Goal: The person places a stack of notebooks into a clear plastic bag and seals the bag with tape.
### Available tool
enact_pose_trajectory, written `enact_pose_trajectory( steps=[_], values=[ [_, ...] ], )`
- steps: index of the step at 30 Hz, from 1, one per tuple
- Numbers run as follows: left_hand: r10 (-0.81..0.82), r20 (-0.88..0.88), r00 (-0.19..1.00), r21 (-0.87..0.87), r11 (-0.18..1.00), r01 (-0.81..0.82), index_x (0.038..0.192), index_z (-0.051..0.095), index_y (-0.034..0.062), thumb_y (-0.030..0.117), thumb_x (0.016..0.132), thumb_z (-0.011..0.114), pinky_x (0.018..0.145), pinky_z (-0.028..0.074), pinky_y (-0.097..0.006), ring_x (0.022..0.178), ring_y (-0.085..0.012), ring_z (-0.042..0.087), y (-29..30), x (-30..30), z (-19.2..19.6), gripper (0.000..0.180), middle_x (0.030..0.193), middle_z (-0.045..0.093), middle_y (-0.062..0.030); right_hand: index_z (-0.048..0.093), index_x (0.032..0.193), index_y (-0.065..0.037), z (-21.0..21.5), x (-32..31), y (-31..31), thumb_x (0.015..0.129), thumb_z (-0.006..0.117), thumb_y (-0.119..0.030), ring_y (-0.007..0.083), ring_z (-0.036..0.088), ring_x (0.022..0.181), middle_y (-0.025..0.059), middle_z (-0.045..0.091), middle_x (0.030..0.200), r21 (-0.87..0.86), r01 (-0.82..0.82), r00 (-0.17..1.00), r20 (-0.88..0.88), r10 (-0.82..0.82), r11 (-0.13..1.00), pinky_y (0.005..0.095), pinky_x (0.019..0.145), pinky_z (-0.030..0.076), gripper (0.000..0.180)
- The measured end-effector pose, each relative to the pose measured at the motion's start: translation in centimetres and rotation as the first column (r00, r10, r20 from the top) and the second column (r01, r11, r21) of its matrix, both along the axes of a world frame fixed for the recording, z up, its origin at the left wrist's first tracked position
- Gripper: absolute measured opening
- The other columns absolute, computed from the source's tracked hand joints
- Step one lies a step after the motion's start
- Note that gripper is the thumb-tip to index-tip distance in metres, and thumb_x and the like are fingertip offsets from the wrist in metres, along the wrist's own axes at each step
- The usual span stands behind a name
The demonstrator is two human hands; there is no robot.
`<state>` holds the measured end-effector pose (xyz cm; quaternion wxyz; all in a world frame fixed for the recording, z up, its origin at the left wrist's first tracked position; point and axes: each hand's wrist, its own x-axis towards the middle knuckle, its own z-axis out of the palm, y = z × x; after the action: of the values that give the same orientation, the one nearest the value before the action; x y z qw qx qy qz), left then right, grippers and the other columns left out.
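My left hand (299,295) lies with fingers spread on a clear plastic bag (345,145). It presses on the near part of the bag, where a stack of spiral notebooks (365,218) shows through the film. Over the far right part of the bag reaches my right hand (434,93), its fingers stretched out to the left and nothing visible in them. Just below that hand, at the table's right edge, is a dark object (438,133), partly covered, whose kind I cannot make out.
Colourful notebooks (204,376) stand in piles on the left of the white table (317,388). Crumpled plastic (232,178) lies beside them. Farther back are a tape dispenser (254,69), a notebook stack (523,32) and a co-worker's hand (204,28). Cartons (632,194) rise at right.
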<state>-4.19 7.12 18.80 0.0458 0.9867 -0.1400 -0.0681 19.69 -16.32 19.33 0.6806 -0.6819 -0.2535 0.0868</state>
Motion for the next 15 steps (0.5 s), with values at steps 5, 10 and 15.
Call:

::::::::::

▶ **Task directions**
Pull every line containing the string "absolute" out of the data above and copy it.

▶ **Problem solution**
- Gripper: absolute measured opening
- The other columns absolute, computed from the source's tracked hand joints

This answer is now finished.